When committing authenticated entries to the pending entries list, it is possible that, due to a concurrent instance of add-entries, some entries have already been added to the pending entries list or the mirror. Mirrors MUST correctly handle this case and continue operating correctly. This may require synchronization of individual log resources. In doing so, the mirror MAY assume that the two copies of the entries are identical. They will both be proven consistent with the pending checkpoints.

When updating the mirror checkpoint to upload_end, it is possible that some concurrent instance of add-entries has already updated the mirror checkpoint to upload_end or past it. In this case, the mirror MUST NOT rewind the checkpoint and MUST instead skip the update.

Entry packages are divided at multiples of 256 to align with the entry bundle representation in the tiled log interface. It is expected that most implementations will compute exactly one entry bundle from each entry package and commit it directly to log storage when the package is authenticated.

A mirror that uses a different representation MAY buffer entry packages and defer committing them. For example, if the mirror internally stores entry bundles of size 512, it might commit entry packages two at a time.

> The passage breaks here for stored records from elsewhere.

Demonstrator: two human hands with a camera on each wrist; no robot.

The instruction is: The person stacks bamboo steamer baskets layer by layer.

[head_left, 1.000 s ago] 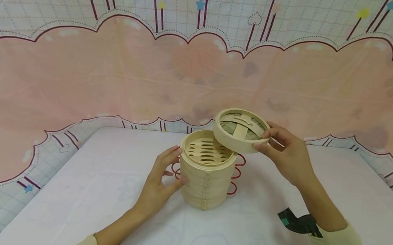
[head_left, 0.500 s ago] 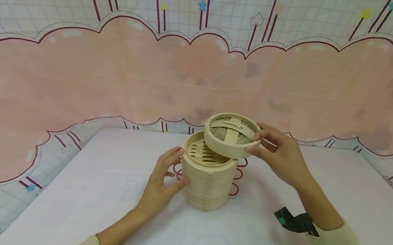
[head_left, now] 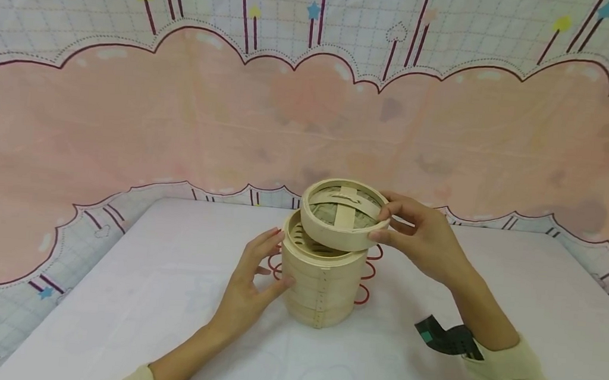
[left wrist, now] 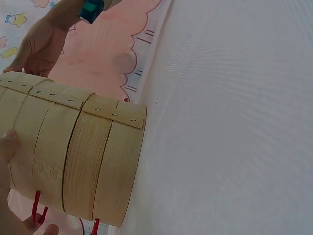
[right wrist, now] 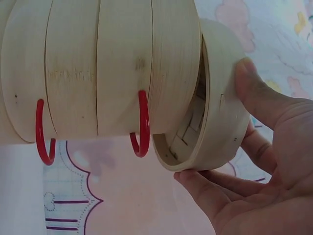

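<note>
My right hand point(head_left: 421, 241) grips the bamboo lid point(head_left: 344, 214), now shifted leftward, tilted over the stacked bamboo steamer point(head_left: 321, 281) on the desk point(head_left: 140, 296); nearly seated. My left hand point(head_left: 251, 287), fingers relaxed, steadies the stack.

I see a round bamboo steamer stack point(head_left: 321, 287) standing upright on the white table, with red wire loops point(right wrist: 142, 125) on its sides. Its woven lid point(head_left: 344, 214) sits tilted on the top rim, half on, leaving a gap at the left.
</note>
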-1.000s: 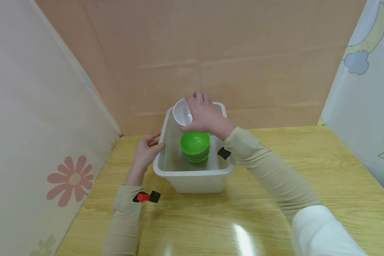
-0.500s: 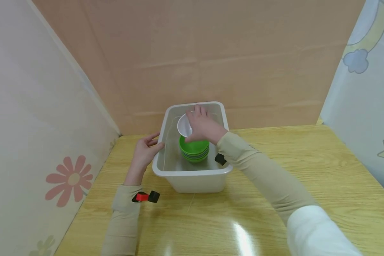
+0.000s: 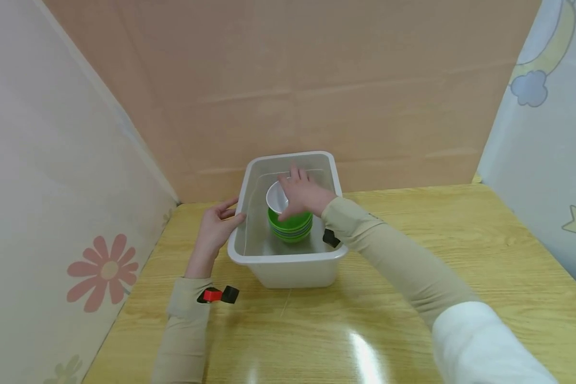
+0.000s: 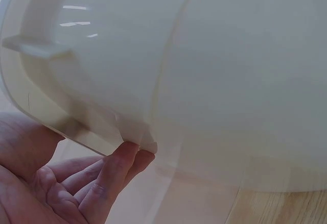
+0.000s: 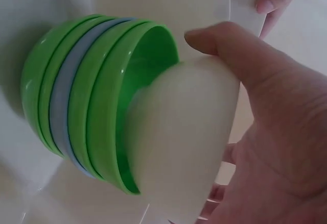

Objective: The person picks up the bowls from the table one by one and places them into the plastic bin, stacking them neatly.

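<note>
A big wooden table (image 3: 413,256) is sitting in front of a tan board wall (image 3: 317,80), with soft side walls showing a pink flower (image 3: 104,271) on one side and a blue cloud (image 3: 529,88) on the other.

On the table, close to the back wall, a white plastic tub (image 3: 288,269) is standing. Its rim is showing up very near in the left wrist view (image 4: 76,127).

Inside the tub a stack of bowls (image 3: 290,226) is sitting on the bottom, near the middle. Most of them are green, and one pale blue bowl is peeking out between them in the right wrist view (image 5: 76,122).

The right hand (image 3: 303,193) is reaching down into the tub and holding a white bowl (image 3: 276,197). The bowl is tilting, and its lower edge is going into the top green bowl (image 5: 168,163). The thumb is curling over the bowl's side and the palm is wrapping around its back.

The left hand (image 3: 216,229) is resting against the outside of the tub on its left side. Its fingers (image 4: 115,170) are lying straight and touching just under the rim, not gripping anything.

The two hands are well apart, with the tub wall between them.

Small black and red clips (image 3: 218,294) are sitting on the left sleeve.
</note>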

A mirror MAY process an entry package without waiting for the previous entry package to be durably committed to storage. However, the mirror MUST NOT sign or update its mirror checkpoint until all entries are durably committed. If the mirror commits entries out of order, it MUST correctly compute the next entry to be the first missing entry, even if some subsequent entries have been committed. Mirror clients will then reupload the subsequent entries.

A mirror MAY additionally implement other update processes, provided it continues to correctly operate add-entries and never violates its cosigner requirements on mirror checkpoints.

Pruning and Retention Policies

As with a tiled transparency log, a mirror maintains a minimum index value to support pruning. The discussion for origin logs also applies to mirrors. In particular, without a retention policy for when pruning is permitted, mirrors MUST NOT be pruned. That is, the minimum index value MUST be set to zero.

Given a retention policy, minimum indices for mirrors MAY be maintained independently from that of the origin log. A retention policy MAY require that mirrors retain data for longer than the origin log, in which case the mirror's minimum index will be kept at a lower value than the origin log's. However, for a new mirror to be initialized at a lower minimum index than the origin log, the missing entries MUST be available from some other source, e.g. another mirror.

Conversely, a retention policy MAY permit mirrors to retain less data than the origin log and set a higher minimum index. For example, a log ecosystem MAY permit new mirrors to start from some recent index, to reduce the initial bandwidth cost of bootstrapping the mirror. However, in this case, log clients MUST NOT treat the mirror as contributing to a quorum for entries below its minimum index.

A mirror that is already mirroring a log at some minimum index MAY lower its minimum index, provided the newly-mirrored entries can be obtained, e.g., via another mirror. Before committing these entries, the mirror MUST authenticate them against its mirror or pending checkpoint by checking a subtree consistency proof.